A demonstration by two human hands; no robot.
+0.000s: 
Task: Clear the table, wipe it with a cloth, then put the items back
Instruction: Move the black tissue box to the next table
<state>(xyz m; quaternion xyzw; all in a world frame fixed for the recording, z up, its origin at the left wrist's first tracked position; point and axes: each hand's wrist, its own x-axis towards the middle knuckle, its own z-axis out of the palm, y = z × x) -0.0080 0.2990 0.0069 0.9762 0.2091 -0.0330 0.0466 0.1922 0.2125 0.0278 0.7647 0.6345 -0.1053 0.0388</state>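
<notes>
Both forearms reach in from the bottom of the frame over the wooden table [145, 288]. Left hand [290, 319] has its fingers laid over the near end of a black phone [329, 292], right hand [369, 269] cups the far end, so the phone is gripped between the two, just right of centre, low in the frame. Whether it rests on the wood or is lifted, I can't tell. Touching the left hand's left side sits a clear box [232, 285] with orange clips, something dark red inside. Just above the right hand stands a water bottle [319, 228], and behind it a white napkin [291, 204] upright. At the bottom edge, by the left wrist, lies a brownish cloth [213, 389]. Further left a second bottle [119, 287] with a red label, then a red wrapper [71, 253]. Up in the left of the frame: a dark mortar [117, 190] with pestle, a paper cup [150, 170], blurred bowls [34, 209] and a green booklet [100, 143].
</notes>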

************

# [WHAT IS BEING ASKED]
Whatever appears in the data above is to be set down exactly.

# [RESPONSE FOR THIS EXERCISE]
A demonstration by two human hands; no robot.
+0.000s: 
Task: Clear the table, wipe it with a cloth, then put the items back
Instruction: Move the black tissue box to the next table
<state>(xyz m; quaternion xyzw; all in a world frame fixed for the recording, z up, its origin at the left wrist's first tracked position; point and axes: each hand's wrist, its own x-axis towards the middle knuckle, its own z-axis out of the palm, y = z × x) -0.0080 0.2990 0.0069 0.9762 0.2091 -0.0330 0.0466 0.1922 0.2125 0.0278 0.7647 0.6345 -0.1053 0.0388</state>
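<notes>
Both forearms reach in from the bottom of the frame over the wooden table [145, 288]. Left hand [290, 319] has its fingers laid over the near end of a black phone [329, 292], right hand [369, 269] cups the far end, so the phone is gripped between the two, just right of centre, low in the frame. Whether it rests on the wood or is lifted, I can't tell. Touching the left hand's left side sits a clear box [232, 285] with orange clips, something dark red inside. Just above the right hand stands a water bottle [319, 228], and behind it a white napkin [291, 204] upright. At the bottom edge, by the left wrist, lies a brownish cloth [213, 389]. Further left a second bottle [119, 287] with a red label, then a red wrapper [71, 253]. Up in the left of the frame: a dark mortar [117, 190] with pestle, a paper cup [150, 170], blurred bowls [34, 209] and a green booklet [100, 143].
</notes>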

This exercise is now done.